**Exercise aim:** Down to the last line, print the material below verbatim.
• • •
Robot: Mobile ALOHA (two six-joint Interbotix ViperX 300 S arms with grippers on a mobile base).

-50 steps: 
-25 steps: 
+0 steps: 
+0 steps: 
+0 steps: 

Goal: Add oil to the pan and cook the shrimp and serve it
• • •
**Written response:**
Robot: Mobile ALOHA (two six-joint Interbotix ViperX 300 S arms with grippers on a mobile base).

-50 steps: 
-25 steps: 
+0 steps: 
+0 steps: 
+0 steps: 

Goal: Add oil to the pan and cook the shrimp and serve it

Now the exercise is finished.